**Assignment:**
Return all of the data below verbatim and exclude every picture.
════════════════════
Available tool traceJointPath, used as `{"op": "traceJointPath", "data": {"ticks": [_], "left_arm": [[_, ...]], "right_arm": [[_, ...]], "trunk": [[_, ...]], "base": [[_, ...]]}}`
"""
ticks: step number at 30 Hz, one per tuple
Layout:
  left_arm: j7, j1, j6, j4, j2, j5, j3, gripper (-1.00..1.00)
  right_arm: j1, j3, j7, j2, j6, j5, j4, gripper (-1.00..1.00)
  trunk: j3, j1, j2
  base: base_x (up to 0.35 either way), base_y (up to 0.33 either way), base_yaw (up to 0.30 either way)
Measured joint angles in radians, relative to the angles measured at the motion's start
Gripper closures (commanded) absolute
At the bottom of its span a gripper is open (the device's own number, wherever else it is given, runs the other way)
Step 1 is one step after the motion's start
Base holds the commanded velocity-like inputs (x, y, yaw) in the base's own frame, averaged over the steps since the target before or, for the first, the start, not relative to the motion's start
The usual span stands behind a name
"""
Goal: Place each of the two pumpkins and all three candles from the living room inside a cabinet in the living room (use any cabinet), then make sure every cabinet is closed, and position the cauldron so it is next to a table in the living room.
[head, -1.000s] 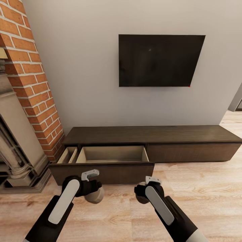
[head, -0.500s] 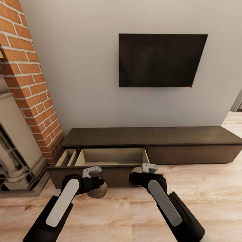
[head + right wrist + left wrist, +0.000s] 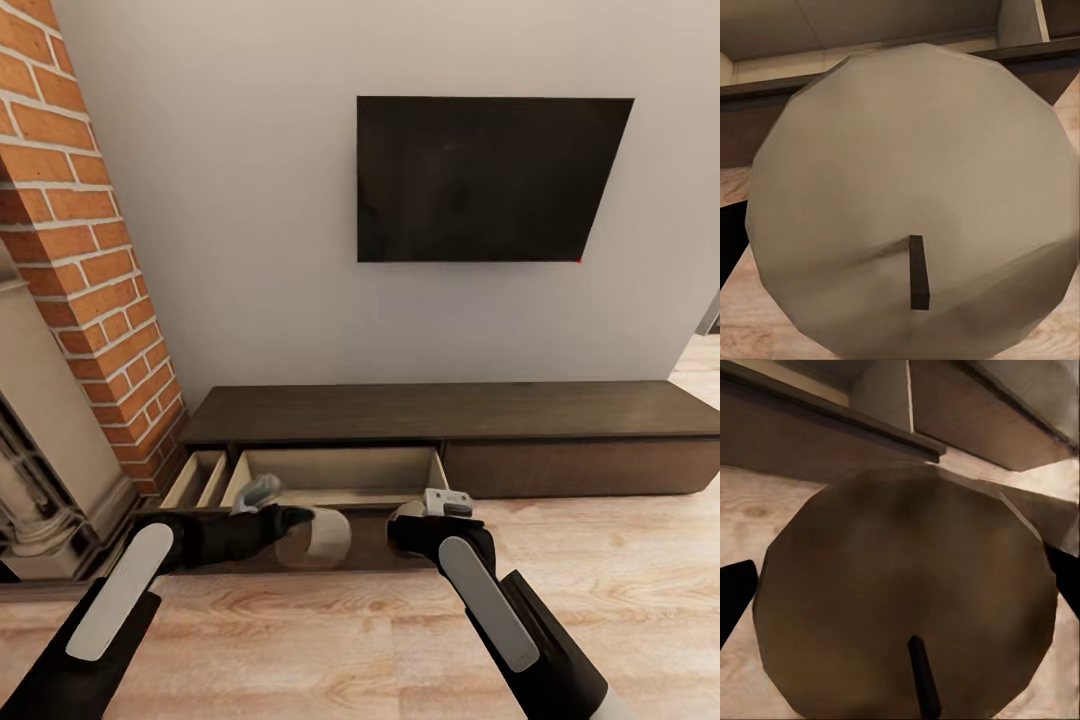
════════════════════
**Output below:**
Available tool traceJointPath, used as `{"op": "traceJointPath", "data": {"ticks": [_], "left_arm": [[_, ...]], "right_arm": [[_, ...]], "trunk": [[_, ...]], "base": [[_, ...]]}}`
"""
ticks: step number at 30 Hz, one per tuple
Layout:
  left_arm: j7, j1, j6, j4, j2, j5, j3, gripper (-1.00..1.00)
  right_arm: j1, j3, j7, j2, j6, j5, j4, gripper (-1.00..1.00)
  trunk: j3, j1, j2
  base: base_x (up to 0.35 either way), base_y (up to 0.33 either way), base_yaw (up to 0.30 either way)
Measured joint angles in radians, relative to the angles measured at the motion's start
Gripper closures (commanded) absolute
At the bottom of its span a gripper is open (the device's own number, wherever else it is given, runs the other way)
Step 1 is one step after the motion's start
Base holds the commanded velocity-like inputs (x, y, yaw) in the base's own frame, averaged over the steps since the target before or, for the first, the start, not relative to the motion's start
The usual span stands behind a name
"""
Goal: Place each of the two pumpkins and all three candles from the living room inside a cabinet in the living room (use any cabinet), then make sure every cabinet is closed, and position the cauldron so it is next to a table in the living room.
[head, -1.000s] 
[head, -0.500s] 
[head + right wrist + left wrist, +0.000s] 

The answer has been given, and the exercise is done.